My next destination was the small town of Cesky Krumlov in the Czech Republic.  This World Heritage-listed town is set on the bend of a river with a castle and gardens set up on the hill on the other bank – gorgeous!  I then traveled to Prague, which back then was waking itself into the tourist destination is today.  I had a great few days there hanging out with a couple of fun travelers, and we covered the city pretty well.  We even took a day trip out to Kutna Hora to visit a spine-chilling chapel decorated with human bones and skulls.  Here’s more from the emails:

After five trains, one bus, seven hours and a shit-load of dicking around, I rolled into Cesky Krumlov in the Bohemian Region of the Czech Republic after midnight.  What a view walking down from the station – a tiny village unchanged in centuries camped on a horse-shoe bend of the river, with a huge castle and tower on a cliff overlooking the city.  It turned out to be a great few days there.  After half a day I’d seen all the sights, and it was fab just to unwind, relax, sleep, wander about, drink pints cheaper than a dollar, and try and get that damned travel journal up to date!!!  (still somewhere in May at the mo.)

A much easier train ride got me to Prague.  This city really grew on me over the days I was there and I was disappointed to leave.  Prague Castle, numerous churches (now a bit churched out), the old town square and astronomical clock, and the incredible 13th (?) Century Charles Bridge with amazing views across either side of the river.  Needless to say that the city was enjoyed to it’s fullest extent with some great company, including a few big nights partaking in a bit of absinth (70% al.!).  Oh yeah Mum, your goulash is waaaaaaaaaay better than theirs!!!

Also did a day trip out to Kunta Hora to see a fascinating but slightly morbid ossuary – some monk decided to decorate the inside of the chapel with the remains of 40,000 people.  It really looked like something you’d find in Goonies or an Indiana Jones adventure.  But well worth the trip.

GERMANY

I first caught a train back into Germany and stopped off in Dresden to see how the city was repairing itself after the fire-bombings of 1945 and the subsequent 40 years of Communist rule.  My destination was Berlin which I loved.  There was so much modern 20th century history there, lots to see and do, and I was staying in a cool backpacker hangout.  Here’s an excerpt from an old group email I sent out:

Berlin turned out to be quite an interesting experience.  It was fascinating for me because of all the recent history tied up in the city:  the Berlin wall, Checkpoint Charlie, buildings built during the Nazi era, the square where National Socialist students burned 20,000 books in 1933 (quite errie), Hitler’s bunker, the room where the WWII surrender was made official in 1945, war-damaged synogogues, the list went on. 

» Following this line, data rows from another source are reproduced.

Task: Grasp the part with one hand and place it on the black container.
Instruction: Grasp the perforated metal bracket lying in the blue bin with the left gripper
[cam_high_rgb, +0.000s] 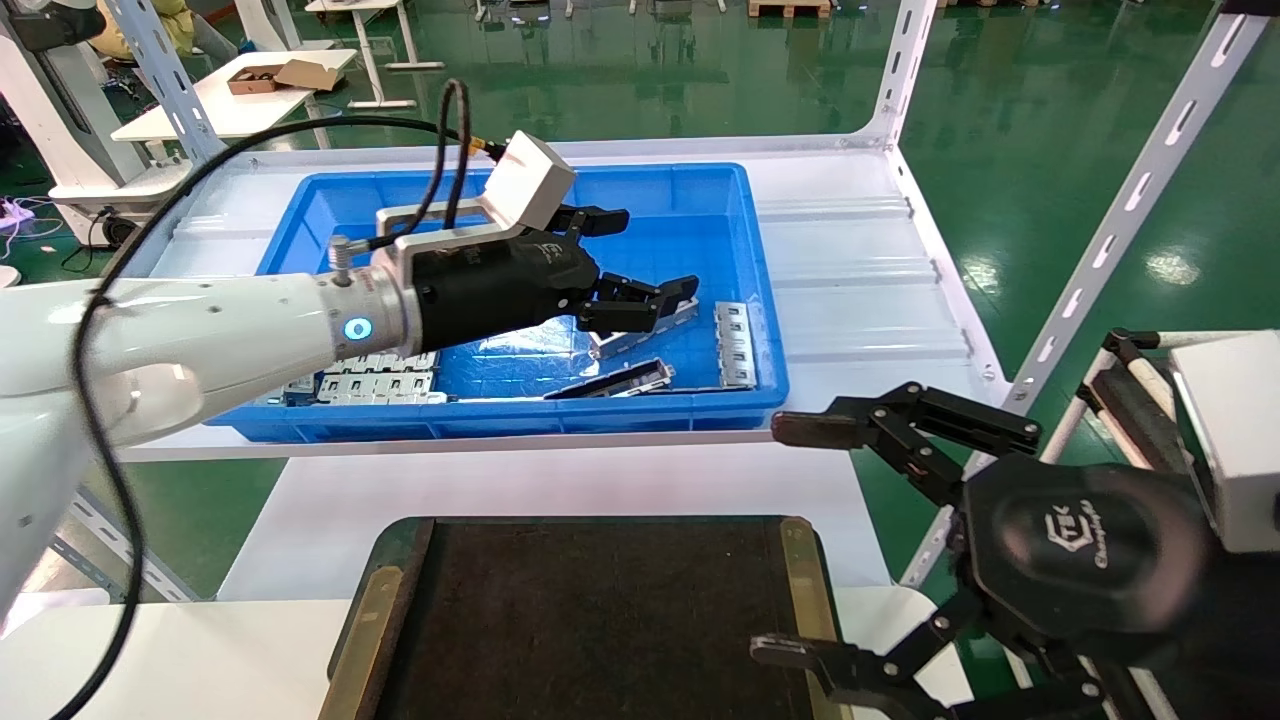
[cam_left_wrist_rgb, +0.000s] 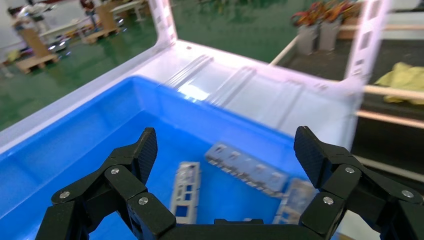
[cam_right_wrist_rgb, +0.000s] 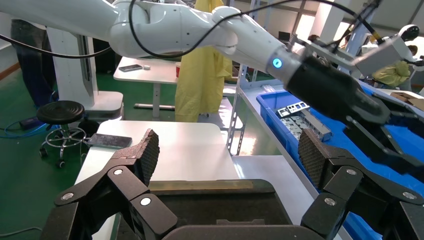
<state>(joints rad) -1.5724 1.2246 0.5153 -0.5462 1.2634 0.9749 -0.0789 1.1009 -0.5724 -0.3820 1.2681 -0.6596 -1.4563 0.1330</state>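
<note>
- The left end effector (cam_high_rgb: 640, 262) hangs over the blue bin (cam_high_rgb: 520, 195), fingers spread wide and gripping nothing; the step in hand looks like the reach for a part.
- Several silver channel pieces lie on the bin floor. The likeliest target is the part (cam_high_rgb: 645, 328) just under the near finger, near the bin's right half; whether the finger touches it I cannot tell.
- That part lies flat with its long axis running left-near to right-far in the head view. A second one (cam_high_rgb: 736, 344) lies by the right wall, its axis running near to far.
- In the left wrist view the part (cam_left_wrist_rgb: 186, 189) shows low between the fingers, long axis pointing away from the camera, window cutouts facing up.
- To do this well, I judge the wrist should turn so the fingers close across the narrow width, not along the length, then drop straight down.
- Keep clear of the neighbouring strip (cam_high_rgb: 612, 381) and the slotted plates (cam_high_rgb: 378, 384) at the bin's near left.
- The black container (cam_high_rgb: 600, 610) waits on the near desk, bare.
- The right end effector (cam_high_rgb: 800, 540) idles released at near right, by the container's right edge.
</note>
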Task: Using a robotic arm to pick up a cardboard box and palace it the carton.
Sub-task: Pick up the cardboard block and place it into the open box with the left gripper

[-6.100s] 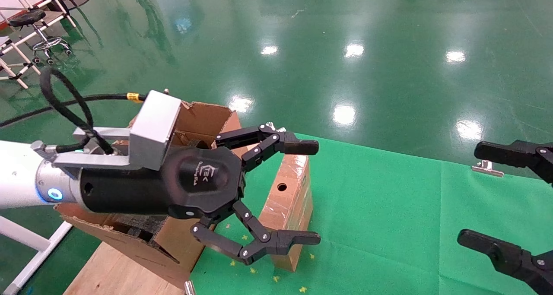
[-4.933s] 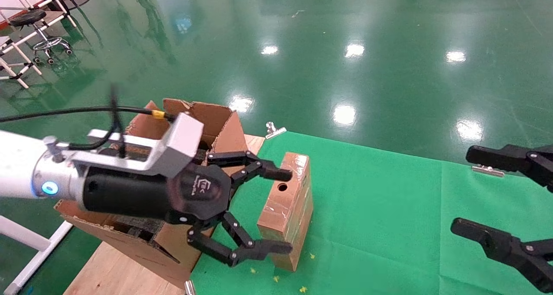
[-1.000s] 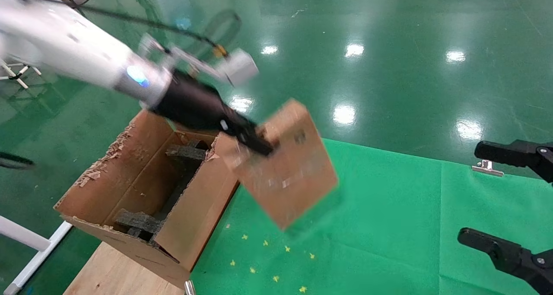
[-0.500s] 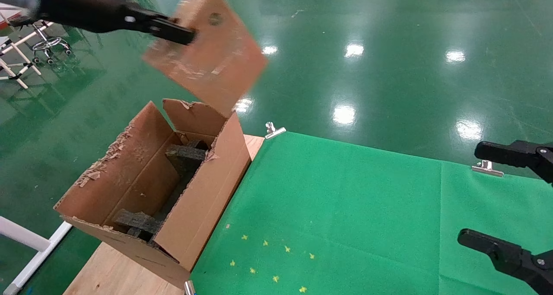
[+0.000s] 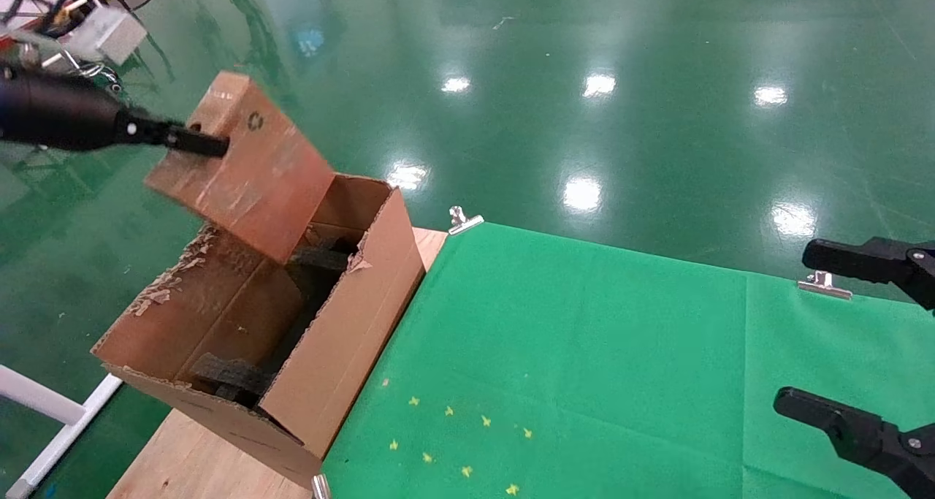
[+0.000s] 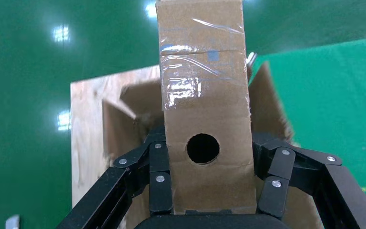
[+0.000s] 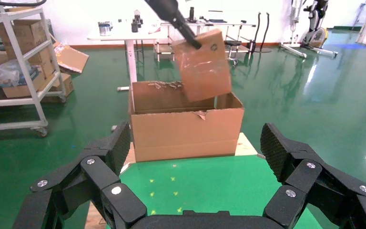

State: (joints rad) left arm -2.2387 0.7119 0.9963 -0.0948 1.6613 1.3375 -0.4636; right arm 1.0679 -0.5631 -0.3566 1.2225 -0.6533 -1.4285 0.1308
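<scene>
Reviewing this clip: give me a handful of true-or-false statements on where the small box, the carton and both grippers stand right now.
1. The left gripper is shut on the cardboard box. True.
2. The cardboard box rests on the green cloth. False: it hangs tilted in the air above the carton.
3. The right gripper is open and holds nothing. True.
4. The carton is sealed shut. False: its top is open, with ragged flaps and black foam blocks inside.
5. The narrow side of the cardboard box has a round hole. True.
</scene>
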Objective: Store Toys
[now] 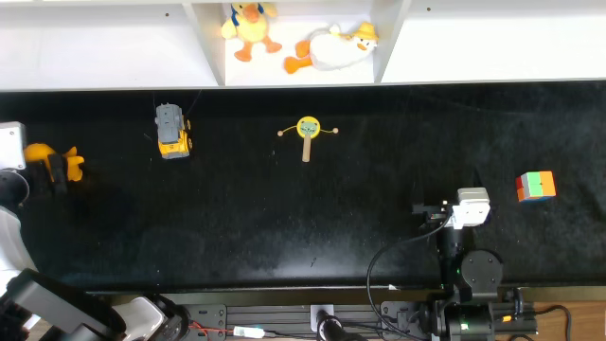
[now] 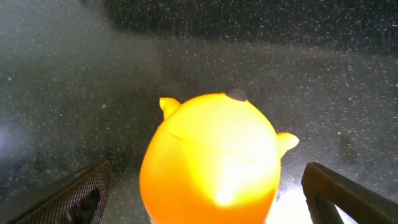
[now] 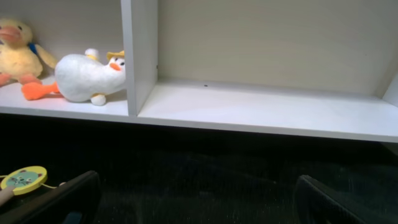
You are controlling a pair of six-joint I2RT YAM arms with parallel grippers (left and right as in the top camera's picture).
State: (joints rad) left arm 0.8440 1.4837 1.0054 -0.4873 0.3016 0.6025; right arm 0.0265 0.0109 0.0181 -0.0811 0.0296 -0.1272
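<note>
The left fingers (image 2: 81,196) are standing apart, one on each side of a round orange toy (image 2: 211,155) without pressing on it. The toy is lying on the black desk (image 1: 284,218) at its far left edge. The right fingers (image 3: 62,199) are also spread wide with nothing between them, hovering over the right part of the desk and facing the white shelf (image 3: 261,109). A multicoloured cube (image 1: 535,186) is sitting to the right of that arm. Near the middle of the desk a small rattle drum (image 1: 308,133) is lying flat, and a yellow and grey truck (image 1: 172,131) is standing well to its left. In the shelf's middle compartment a yellow duck plush (image 1: 249,28) is sitting beside a white goose plush (image 1: 331,47).
</note>
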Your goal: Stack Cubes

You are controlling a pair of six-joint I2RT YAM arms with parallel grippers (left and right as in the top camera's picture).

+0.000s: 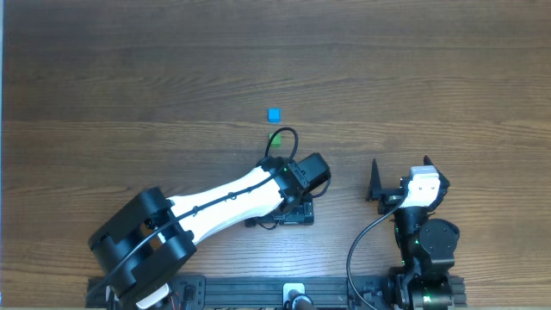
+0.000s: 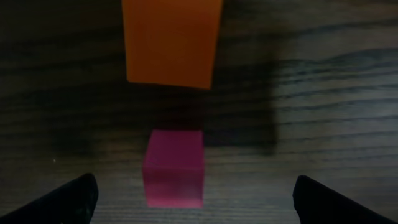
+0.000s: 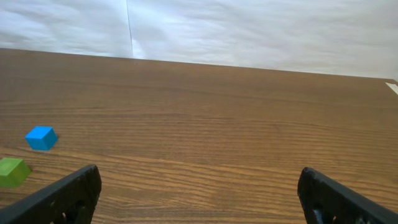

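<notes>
A magenta cube (image 2: 173, 168) rests on the wooden table, right between the wide-apart fingers of my left gripper (image 2: 193, 199), which is open and hovers low over it. Just beyond it lies an orange cube (image 2: 170, 40), apart from the magenta one. Seen from above, the left gripper (image 1: 289, 211) points down near the table's middle, and its arm covers what lies beneath. A blue cube (image 1: 274, 114) (image 3: 41, 137) and a green cube (image 1: 275, 139) (image 3: 12, 171) sit just past the left wrist. My right gripper (image 1: 376, 182) (image 3: 199, 193) is open and holds nothing, near its base.
The wooden table (image 1: 129, 77) stretches bare toward the far side and to the left. A white backdrop (image 3: 249, 31) stands behind the table's far edge. The left arm's cable (image 1: 288, 133) loops over the green cube.
</notes>
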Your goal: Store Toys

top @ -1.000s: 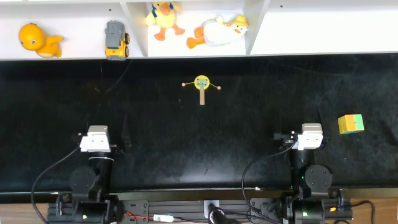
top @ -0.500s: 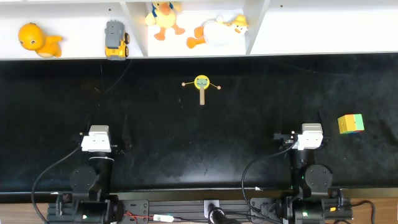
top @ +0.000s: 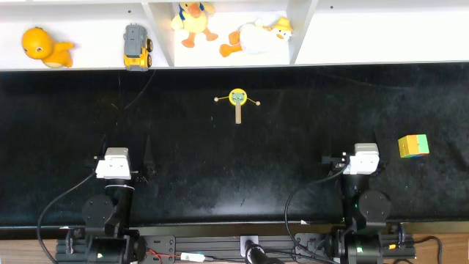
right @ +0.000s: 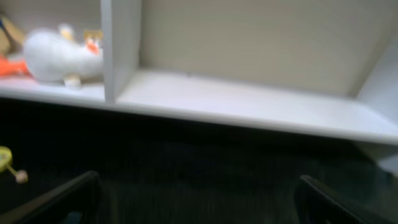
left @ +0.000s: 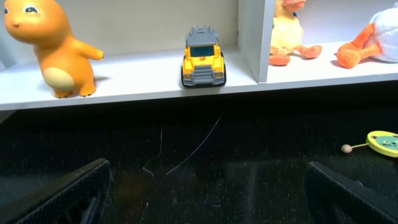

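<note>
A small yellow-green rattle drum on a wooden stick (top: 237, 100) lies on the black table, mid-back; its edge also shows as the rattle (left: 382, 143). A multicoloured cube (top: 413, 146) sits at the table's right. On the white shelf (top: 381, 44) stand an orange duck (top: 46, 46), a yellow truck (top: 137, 48), a yellow duck plush (top: 194, 22) and a white goose plush (top: 256, 37). My left gripper (left: 208, 208) is open near the table's front left, facing the truck (left: 203, 57). My right gripper (right: 199, 208) is open near the front right, facing the shelf floor (right: 249, 102).
The shelf runs along the table's back edge, split by upright dividers (left: 252, 37). The black tabletop (top: 293, 147) spreads between the arms and the shelf. Cables and arm bases line the front edge.
The right arm's wrist has shifted slightly to the left. The left arm and the toys stay where they were.
</note>
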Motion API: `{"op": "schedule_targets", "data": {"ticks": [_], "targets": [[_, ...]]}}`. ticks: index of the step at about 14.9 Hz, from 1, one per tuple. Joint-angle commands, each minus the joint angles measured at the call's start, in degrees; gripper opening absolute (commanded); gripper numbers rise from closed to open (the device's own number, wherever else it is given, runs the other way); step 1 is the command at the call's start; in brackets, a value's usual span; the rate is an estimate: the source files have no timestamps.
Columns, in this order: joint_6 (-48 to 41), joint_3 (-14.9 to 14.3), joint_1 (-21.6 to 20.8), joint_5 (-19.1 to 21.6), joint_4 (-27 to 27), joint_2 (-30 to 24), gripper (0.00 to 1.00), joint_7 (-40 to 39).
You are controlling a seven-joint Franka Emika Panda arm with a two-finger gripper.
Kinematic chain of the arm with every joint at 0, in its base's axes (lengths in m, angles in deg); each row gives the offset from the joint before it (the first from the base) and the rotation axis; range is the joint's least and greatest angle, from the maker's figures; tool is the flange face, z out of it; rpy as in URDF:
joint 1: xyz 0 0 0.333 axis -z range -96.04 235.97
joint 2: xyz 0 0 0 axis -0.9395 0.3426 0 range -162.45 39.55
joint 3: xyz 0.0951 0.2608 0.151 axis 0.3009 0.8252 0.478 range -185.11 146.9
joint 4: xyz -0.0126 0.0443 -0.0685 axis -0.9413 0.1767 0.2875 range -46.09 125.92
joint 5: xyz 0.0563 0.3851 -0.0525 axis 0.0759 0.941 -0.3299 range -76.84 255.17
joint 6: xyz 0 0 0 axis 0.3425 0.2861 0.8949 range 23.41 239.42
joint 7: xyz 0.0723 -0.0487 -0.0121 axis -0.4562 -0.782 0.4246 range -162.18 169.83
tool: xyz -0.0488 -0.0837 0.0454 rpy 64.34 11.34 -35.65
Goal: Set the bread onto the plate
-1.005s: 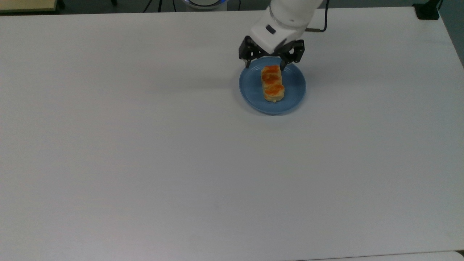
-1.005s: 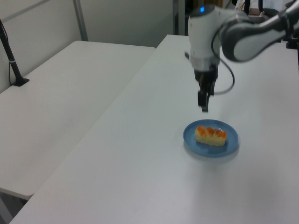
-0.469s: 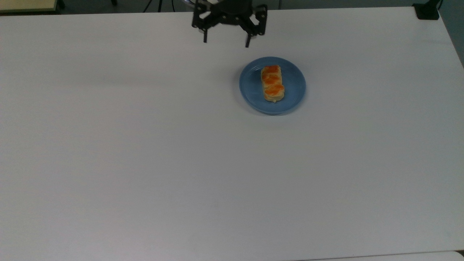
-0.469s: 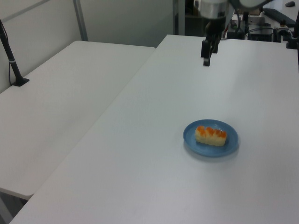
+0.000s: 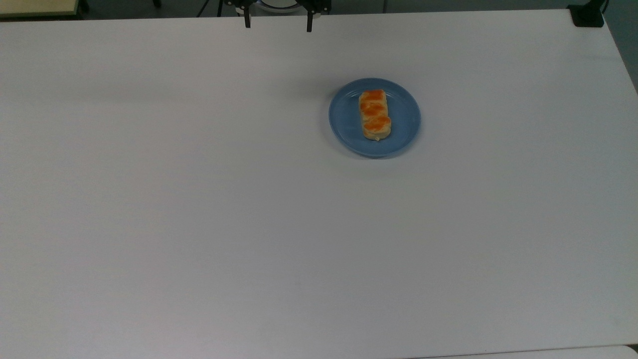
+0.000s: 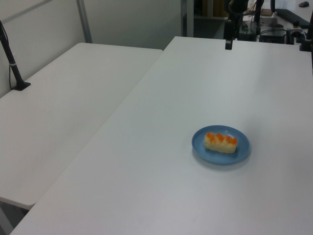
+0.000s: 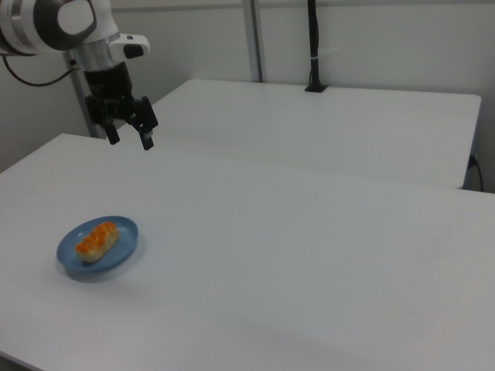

But it’s really undergoing a transformation at the moment since re-unification in 1989.  The Reichstag (Parliament) has been rebuilt and Berlin is the capital of Germany once more, and all over the city there are cranes, building sites, cranes, cranes and more of the bastards.  EVERYTHING is being rebuilt.  It’s definitely a place I’d want to go back to in 10 years to see the results.

SWEDEN

It was a lot of train travel to get me to my next destination – Stockholm.  It was a loooong train up to Hamburg followed by another looooong train ride up to Copenhagen.  I didn’t stop off there as I was passing back through it and instead got straight on another train direct to Stockholm.  Here’s some more from the group email:

Time to move on then.  Did a big long haul up to Stockholm, stocking up on lotsa cheap grog on the ferry because their prices are soooooo exorbitant (what is it – $8 a pot or something?!?!?!).  Met up with my ol’ rugger buddy Ludde (the Swede for those that know him) at the train station and within two hours we were swilling beer underneath the statue of some king looking over the waters of beautiful Stockholm, which would have to be one of the prettiest cities I’ve seen – just as watery as Venice but with thousands of islands and parks everywhere.

So began a few big days of partying and not much sightseeing (I did it all on the last day in town).  Ludde was kind enough to show me the student scene at his university town Uppsala, and I was kind enough to empty my wallet at the bar (it’s still empty).  Also got treated to some real Swedish cuisine: pickled herring x lots, spuds, boiled eggs, rye bread, and some potent aquavit to wash it all down.  Now that’s living.  Also had the great pleasure of being introduced to Swedish beaches – picture a freezing cold lake with rocky bottom, shelving onto a rancid little brown pebble beach and you’ve got the idea.  Give me home…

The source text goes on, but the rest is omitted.